Multi-Agent PPO Algorithms

MAPPO vs HAPPO performance comparison on SMACv2 zerg_10_vs_10 (left) and zerg_5_vs_5 (right) maps

A collection of clean, documented, and straightforward implementations of PPO-based algorithms for cooperative multi-agent reinforcement learning, with a focus on the StarCraft Multi-Agent Challenge (SMAC) environment. The implementations include MAPPO (Multi-Agent PPO) based on the paper "The Surprising Effectiveness of PPO in Cooperative Multi-Agent Games" and HAPPO (Heterogeneous-Agent PPO) based on the paper "Heterogeneous-Agent Proximal Policy Optimization".

Currently implemented:

MAPPO: Multi-Agent PPO with both MLP and RNN networks
- Light MAPPO: Lightweight single-environment implementation with MLP networks
- Light RNN MAPPO: Lightweight single-environment implementation with RNN networks
- Vectorized MAPPO: Full implementation with support for parallel environments
HAPPO: Heterogeneous-Agent PPO with agent-specific policies and vectorized environment support

Both MAPPO and HAPPO support:

Vectorized environments using SubprocVecEnv and DummyVecEnv
Recurrent networks for handling partial observability
Various normalization techniques

Supported environments:

SMACv1: Original StarCraft Multi-Agent Challenge environment
SMACv2: Next generation SMAC with enhanced capabilities and team compositions

Project Overview

This project began as a reimplementation of MAPPO (Multi-Agent Proximal Policy Optimization) with a focus on clarity, documentation, and reproducibility. The development journey started with a simple MLP-based MAPPO for single environments, and then expanded to include an RNN-based implementation following the approach described in the original MAPPO paper.

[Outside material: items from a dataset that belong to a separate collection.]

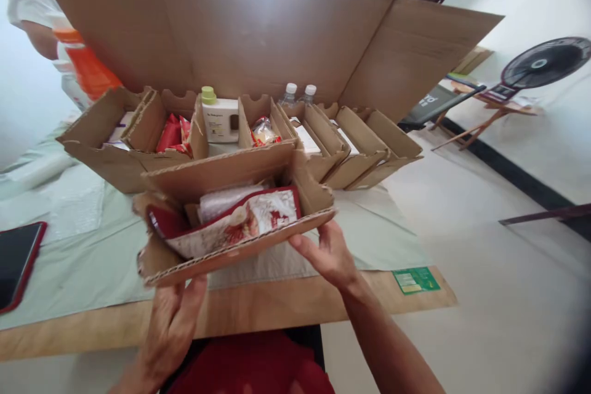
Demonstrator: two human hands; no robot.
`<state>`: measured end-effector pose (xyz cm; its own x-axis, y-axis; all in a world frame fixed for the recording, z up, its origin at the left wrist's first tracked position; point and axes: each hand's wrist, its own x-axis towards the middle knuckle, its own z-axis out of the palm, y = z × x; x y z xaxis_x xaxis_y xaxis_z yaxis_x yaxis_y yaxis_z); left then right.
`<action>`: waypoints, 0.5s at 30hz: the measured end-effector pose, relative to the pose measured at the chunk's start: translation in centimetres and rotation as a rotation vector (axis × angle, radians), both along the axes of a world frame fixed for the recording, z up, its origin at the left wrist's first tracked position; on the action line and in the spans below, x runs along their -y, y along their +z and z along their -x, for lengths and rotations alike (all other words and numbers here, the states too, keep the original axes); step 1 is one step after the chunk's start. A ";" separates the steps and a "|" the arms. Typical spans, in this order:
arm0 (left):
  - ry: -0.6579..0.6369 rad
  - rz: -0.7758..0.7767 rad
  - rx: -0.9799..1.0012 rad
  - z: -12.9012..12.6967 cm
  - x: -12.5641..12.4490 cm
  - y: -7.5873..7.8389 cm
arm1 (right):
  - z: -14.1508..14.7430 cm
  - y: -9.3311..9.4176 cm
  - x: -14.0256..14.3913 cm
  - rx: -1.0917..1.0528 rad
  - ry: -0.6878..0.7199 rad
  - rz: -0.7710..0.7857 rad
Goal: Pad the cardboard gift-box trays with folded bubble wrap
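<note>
Both my hands hold an open-topped cardboard box (221, 166), tilted, above the front of the table. My left hand (178, 314) grips its lower left corner from below, with part of the fingers hidden under it. At the right end, my right hand (327, 252) has its thumb on the near wall and its other fingers mostly behind the box. Inside lie a dark-red-edged packet (268, 212) with a pale printed front and a roll of clear bubble wrap (231, 202).
Behind stands a row of cardboard bins (104, 163) holding red packets (173, 133), a white jug (221, 120) with a green cap and a snack bag (265, 131). A tall cardboard panel (277, 31) rises behind them. A phone (21, 265) lies left; a fan (538, 64) stands right.
</note>
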<state>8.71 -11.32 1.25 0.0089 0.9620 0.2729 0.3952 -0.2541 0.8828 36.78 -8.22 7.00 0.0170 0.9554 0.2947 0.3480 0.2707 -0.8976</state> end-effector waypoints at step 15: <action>0.036 0.190 0.169 -0.9 6.5 -4.1 | 6.5 -4.5 -8.8 0.217 0.018 0.014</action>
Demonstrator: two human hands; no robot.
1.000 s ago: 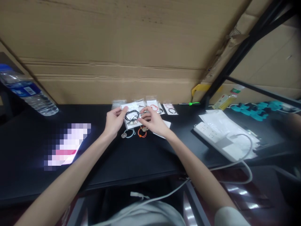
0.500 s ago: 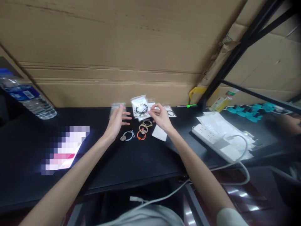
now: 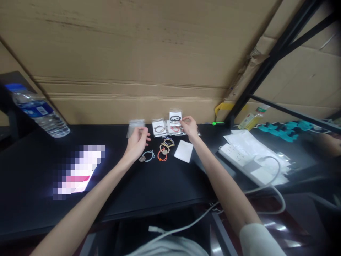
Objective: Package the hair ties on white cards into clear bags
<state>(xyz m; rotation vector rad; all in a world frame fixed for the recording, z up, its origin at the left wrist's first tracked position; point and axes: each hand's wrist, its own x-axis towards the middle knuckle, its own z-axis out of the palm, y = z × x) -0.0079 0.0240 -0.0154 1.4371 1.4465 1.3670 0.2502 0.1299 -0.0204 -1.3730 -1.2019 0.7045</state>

The project has now grown to include vectorized implementations for parallel environments, HAPPO (Heterogeneous-Agent PPO), and support for both SMACv1 and SMACv2 environments. The vectorized implementation allows for more efficient training by running multiple environments in parallel, while HAPPO extends MAPPO by allowing agent-specific policies.

The goal is to provide readable and straightforward implementations that researchers and practitioners can easily understand and build upon. This repository serves as a comprehensive suite of cooperative multi-agent algorithms with a focus on PPO-based methods.

Key Features

Clean Architecture: Modular design with clear separation of concerns
Comprehensive Documentation: Well-documented code with detailed comments
Flexible Implementation: Support for both MLP and RNN-based policies
Normalization Options: Multiple value and reward normalization techniques
Performance Optimizations: Improved learning speed and stability
Detailed Logging: Comprehensive logging and visualization support
Environment Vectorization: Support for parallel environments using SubprocVecEnv and DummyVecEnv
HAPPO Implementation: Heterogeneous-Agent PPO with agent-specific policies
SMACv2 Support: Integration with the next generation StarCraft Multi-Agent Challenge
Installation Scripts: Easy setup for StarCraft II and SMAC maps on both Linux and macOS
Thread Optimization: Automatic setting of environment variables for optimal performance with parallel environments

Installation

Prerequisites

Python 3.11 or higher

Setup

Clone the repository:

git clone https://github.com/legalaspro/marl-ppo-suite.git
cd marl-ppo-suite

Create and activate the conda environment:

conda env create -f environment.yml
conda activate marl-ppo-suite

SMAC Installation

The StarCraft Multi-Agent Challenge (SMAC) requires StarCraft II to be installed, along with the SMAC maps. We provide installation scripts for both Linux and macOS that automate this process:

Automated Installation (Recommended)

For Linux:

chmod +x install_smac_linux.sh
./install_smac_linux.sh

For macOS:

chmod +x install_smac_mac.sh
./install_smac_mac.sh

These scripts will:

Check if StarCraft II is installed, and install it if not
Download and install the SMAC maps to the correct location
Set up the necessary environment

Manual Installation

If you prefer to install manually, follow these steps:

Install StarCraft II (version 4.10):
- Linux
- Windows
- macOS

Download SMAC Maps:

# SMACv2 maps include all SMACv1 maps, so you only need to download SMACv2 maps
wget -q https://github.com/oxwhirl/smacv2/releases/download/maps/SMAC_Maps.zip
unzip SMAC_Maps.zip -d /path/to/StarCraftII/Maps/

Replace /path/to/StarCraftII/ with your StarCraft II installation directory.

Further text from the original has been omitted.